She laughed. “It pays the bills. Besides, I like
numbers. They’re predictable.”
“I suppose you don’t have an unpredictable bone in
your body.”
She reached up and ran a finger down the side of his
neck. His pulse leapt against her fingertip. “I wouldn’t say
that.”
“Are you coming on to me, Melanie?”
Oh yes, yes, yes. “Maybe,” she said. No sense in
Nikki having all the fun tonight. Melanie was suddenly up for a
little fun of her own.
“I hate to bother you,” someone said from the other
side of Gabe.
A stud piercing spanned the bridge of the guy’s nose
and a palm-sized black skull tattoo covered the side of his spindly
neck. At the sight of the tattoo, Melanie’s heart rate kicked up.

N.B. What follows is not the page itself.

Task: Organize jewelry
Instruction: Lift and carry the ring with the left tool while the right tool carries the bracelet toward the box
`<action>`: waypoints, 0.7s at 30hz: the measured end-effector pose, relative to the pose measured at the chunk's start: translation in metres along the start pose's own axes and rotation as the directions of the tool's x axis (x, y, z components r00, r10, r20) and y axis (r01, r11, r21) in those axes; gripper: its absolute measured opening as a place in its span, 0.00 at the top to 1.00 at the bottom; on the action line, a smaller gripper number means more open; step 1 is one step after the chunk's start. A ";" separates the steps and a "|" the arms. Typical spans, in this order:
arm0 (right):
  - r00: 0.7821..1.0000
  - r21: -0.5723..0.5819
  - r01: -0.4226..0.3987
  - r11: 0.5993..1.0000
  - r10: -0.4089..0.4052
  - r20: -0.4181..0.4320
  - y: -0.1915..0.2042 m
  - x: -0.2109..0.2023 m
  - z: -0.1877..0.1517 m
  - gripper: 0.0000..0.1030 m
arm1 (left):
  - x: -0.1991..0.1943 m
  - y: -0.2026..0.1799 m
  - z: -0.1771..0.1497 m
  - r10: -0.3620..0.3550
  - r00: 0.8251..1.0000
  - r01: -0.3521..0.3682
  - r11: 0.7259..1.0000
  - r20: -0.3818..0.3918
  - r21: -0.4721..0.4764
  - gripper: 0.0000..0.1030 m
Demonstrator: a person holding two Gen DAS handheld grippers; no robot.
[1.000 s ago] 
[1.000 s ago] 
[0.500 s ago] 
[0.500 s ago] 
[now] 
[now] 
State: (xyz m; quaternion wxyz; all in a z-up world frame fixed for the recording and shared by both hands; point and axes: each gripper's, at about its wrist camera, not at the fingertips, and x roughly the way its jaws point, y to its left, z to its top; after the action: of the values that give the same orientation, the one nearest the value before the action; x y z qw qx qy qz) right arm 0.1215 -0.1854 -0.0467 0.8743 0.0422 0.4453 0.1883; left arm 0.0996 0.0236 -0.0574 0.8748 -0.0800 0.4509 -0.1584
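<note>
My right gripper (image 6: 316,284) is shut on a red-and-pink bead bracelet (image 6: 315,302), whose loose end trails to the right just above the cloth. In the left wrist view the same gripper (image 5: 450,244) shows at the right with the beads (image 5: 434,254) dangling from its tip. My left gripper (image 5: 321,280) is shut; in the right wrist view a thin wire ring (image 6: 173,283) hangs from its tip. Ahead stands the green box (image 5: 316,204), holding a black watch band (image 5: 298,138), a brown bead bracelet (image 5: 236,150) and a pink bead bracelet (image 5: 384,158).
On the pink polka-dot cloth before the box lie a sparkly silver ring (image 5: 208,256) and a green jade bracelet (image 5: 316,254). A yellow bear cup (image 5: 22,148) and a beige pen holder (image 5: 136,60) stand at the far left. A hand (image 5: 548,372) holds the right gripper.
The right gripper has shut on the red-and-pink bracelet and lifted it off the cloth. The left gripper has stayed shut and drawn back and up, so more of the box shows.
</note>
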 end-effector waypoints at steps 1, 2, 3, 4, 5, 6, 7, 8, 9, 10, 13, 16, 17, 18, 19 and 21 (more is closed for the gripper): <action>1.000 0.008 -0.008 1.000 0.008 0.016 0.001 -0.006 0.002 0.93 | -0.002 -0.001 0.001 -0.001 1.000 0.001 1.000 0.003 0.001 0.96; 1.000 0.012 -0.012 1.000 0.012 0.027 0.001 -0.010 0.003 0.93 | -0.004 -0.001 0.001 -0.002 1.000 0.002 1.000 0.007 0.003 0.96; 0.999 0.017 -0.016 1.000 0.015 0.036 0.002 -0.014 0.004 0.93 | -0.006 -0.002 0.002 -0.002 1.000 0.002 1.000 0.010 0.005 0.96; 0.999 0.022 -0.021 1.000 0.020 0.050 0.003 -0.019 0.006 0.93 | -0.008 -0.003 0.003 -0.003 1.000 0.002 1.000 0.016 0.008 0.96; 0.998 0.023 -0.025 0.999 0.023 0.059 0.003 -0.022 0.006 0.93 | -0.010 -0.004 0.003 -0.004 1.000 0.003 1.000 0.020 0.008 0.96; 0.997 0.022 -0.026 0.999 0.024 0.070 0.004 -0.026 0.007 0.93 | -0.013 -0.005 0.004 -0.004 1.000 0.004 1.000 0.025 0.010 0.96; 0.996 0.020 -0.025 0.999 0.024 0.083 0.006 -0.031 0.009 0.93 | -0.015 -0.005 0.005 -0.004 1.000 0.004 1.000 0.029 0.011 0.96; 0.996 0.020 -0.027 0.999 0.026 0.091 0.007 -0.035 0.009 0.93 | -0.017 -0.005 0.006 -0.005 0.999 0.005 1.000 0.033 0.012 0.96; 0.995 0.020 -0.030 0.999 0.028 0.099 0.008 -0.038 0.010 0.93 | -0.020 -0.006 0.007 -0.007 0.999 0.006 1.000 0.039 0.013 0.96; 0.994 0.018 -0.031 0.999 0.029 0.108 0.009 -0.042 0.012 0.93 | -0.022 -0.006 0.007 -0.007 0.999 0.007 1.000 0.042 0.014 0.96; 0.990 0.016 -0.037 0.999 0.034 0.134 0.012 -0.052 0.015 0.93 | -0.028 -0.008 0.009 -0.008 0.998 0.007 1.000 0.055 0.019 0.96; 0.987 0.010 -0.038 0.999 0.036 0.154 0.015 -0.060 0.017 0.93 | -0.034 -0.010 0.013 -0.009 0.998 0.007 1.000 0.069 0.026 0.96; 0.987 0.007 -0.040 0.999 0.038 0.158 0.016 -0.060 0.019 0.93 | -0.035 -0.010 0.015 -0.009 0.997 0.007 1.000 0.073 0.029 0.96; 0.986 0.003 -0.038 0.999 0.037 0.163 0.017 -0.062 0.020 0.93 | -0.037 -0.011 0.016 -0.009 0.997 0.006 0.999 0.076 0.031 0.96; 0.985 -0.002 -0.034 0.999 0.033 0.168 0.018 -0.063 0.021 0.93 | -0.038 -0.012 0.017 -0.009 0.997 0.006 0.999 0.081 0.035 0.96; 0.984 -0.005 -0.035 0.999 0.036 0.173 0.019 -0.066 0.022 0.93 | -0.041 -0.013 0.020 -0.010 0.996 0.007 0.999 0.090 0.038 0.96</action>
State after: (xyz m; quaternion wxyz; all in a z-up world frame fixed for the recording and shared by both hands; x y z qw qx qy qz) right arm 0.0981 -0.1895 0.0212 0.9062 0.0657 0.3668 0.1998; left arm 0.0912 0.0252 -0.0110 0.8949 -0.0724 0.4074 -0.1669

Most tattoos made her feel uneasy, but skull and barbed-wire
designs always freaked her out. Melanie took a huge gulp of water
and returned her gaze to Gabe, wondering how he’d deal with a
confrontation.
“I’m a huge fan of yours, Force,” the
fashion-nightmare gushed. “You’re hands down the best drummer on
the planet. Can I have your autograph?”
Perhaps Nikki hadn’t thrown up all over Sole
Regret’s lead vocalist, but Melanie managed to spit water all over
their drummer.
Chapter 4
Melanie jumped to her feet and searched for
something to wipe the water from the side of Gabe’s face.
Chuckling, he lifted the hem of his T-shirt and rubbed the droplets
from his skin. She couldn’t help but gape at his washboard abs. It
was bad enough that she’d spewed water all over a famous drummer;
spitting all over a
hot
famous drummer with dreamy green
eyes and a gorgeous smile was a tabloid-worthy disaster. Her gaze
fixed on the hint of a tattoo peeking out above his wide, leather
belt near one hipbone. She couldn’t make out what it was before he
dropped his shirt to cover his belly. She expected that feeling of
unease to settle over her now that she knew he had a tattoo, but
she only felt undeniable attraction when she looked at him.
Gabe took the CD from his excited fan and signed it
before turning his attention back to Melanie.
“I am
so
sorry,” she said. “I had no idea who
you were. ”
And how much of an ass I was making of myself as I
criticized your band.
His eyes flipped skyward. “Yeah, I kinda figured
that much.”
“I recognized the other guys in the band because I
saw them on stage, but you . . . ”
“Were the blur behind the huge drum kit.”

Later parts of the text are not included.